Apart from 415 issues, whether or not to use mortality is often a matter of plan design rather than equity. The equity issue can best be explained by example.

(a) Plan provides death benefit only if married (as mandated by law) but plan covers only cloistered nuns. In short, there is no death benefit so theoretically there is reason to increase for mortality since the benefit is forfeited upon death.

(b) Plan provides actuarially equivalent survivor annuity. In theory, whether live or die, plan pays equivalent value. So, you don't increase for mortality.

Forget what a65 means and look to what happens in deferral period.

The material provided and the opinions expressed in this post are for general informational purposes only and should not be used or relied upon as the basis for any action or inaction. You should obtain appropriate tax, legal, or other professional advice.

Posted

Also, the phrase "no pre-ret mortality" may be injecting some confusion. Generally, this refers to the time period between current age and normal retirment date and is (sometimes) part of the actuarial assumptions used for determining liabilities; it also might be part of the definition of actuarial equivalent for the same time period. It does not refer to the time period between NRD and (a later) retirement date.

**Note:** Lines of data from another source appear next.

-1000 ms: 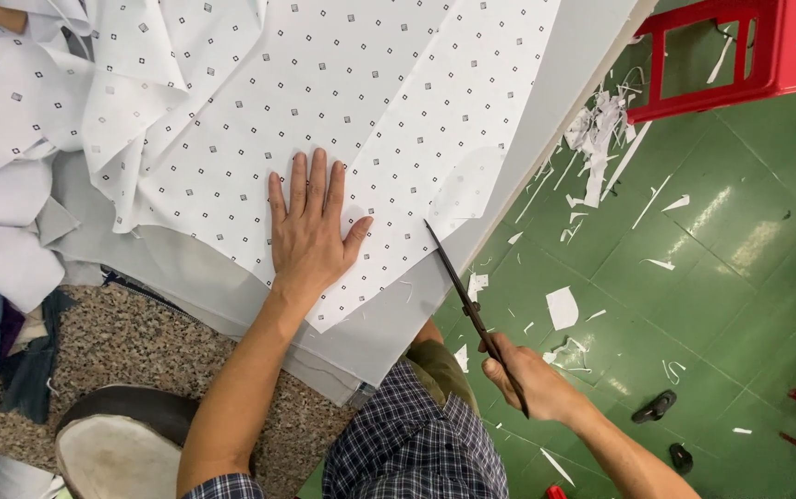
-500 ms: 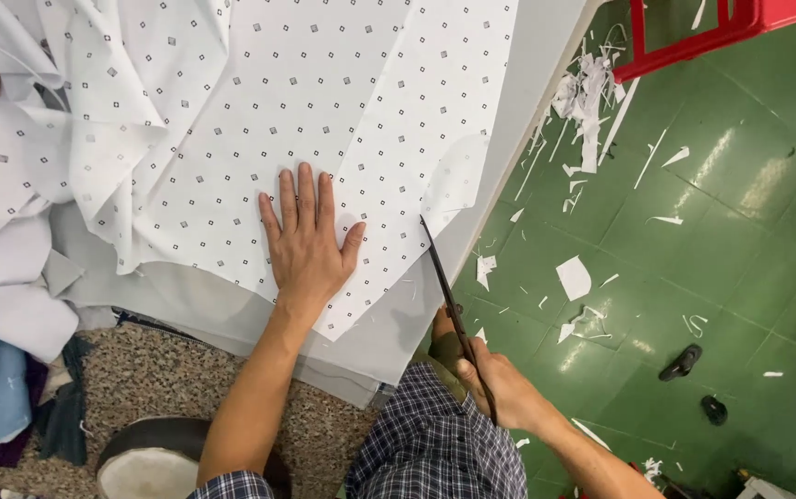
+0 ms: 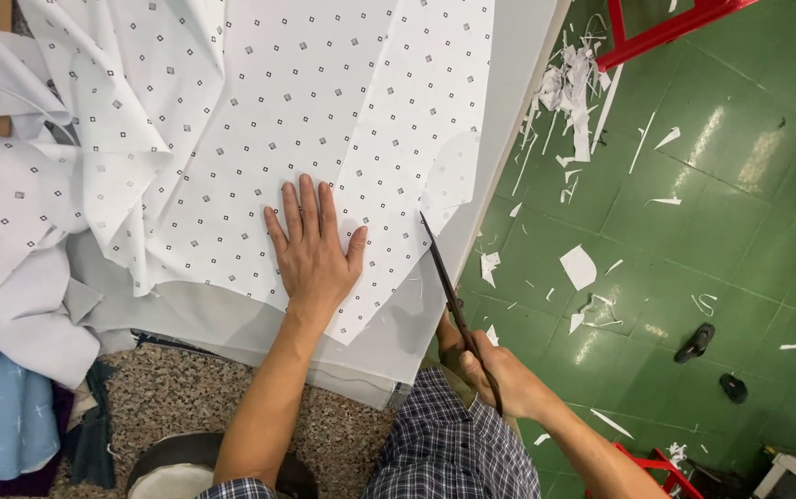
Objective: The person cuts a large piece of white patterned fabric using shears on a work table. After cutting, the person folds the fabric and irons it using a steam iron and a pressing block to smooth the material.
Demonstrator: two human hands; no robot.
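A grey cutting table (image 3: 232, 319) stands over a green floor (image 3: 740, 231). Beside its near edge, the right hand (image 3: 500, 374) grips long scissors (image 3: 453, 305), tip touching the dotted white fabric (image 3: 306, 120). On the table, the left hand (image 3: 313, 249) presses flat, fingers spread. Offcut scraps (image 3: 575, 79) litter the floor beyond; most cloth looks uncut.

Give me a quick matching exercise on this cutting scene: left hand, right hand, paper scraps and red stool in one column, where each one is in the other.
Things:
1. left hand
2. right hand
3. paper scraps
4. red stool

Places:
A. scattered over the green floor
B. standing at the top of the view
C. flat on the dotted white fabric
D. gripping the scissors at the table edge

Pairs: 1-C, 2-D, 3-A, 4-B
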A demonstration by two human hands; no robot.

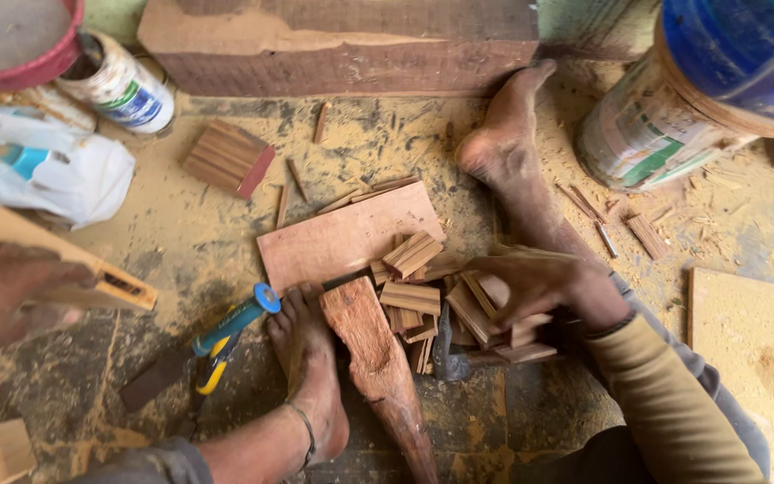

I'm a retirement actuary. Nothing about my comments is intended or should be construed as investment, tax, legal or accounting advice. Occasionally, but not all the time, it might be reasonable to interpret my comments as actuarial or consulting advice.

Guest kishorActuary
Posted

Does it mean that, we need to consider mortality from NRD to actual (late) retirement date?

if we do in this manner our actuarial increase factor in any case either with pre ret mortality or without pre ret mortality will become N65/N67.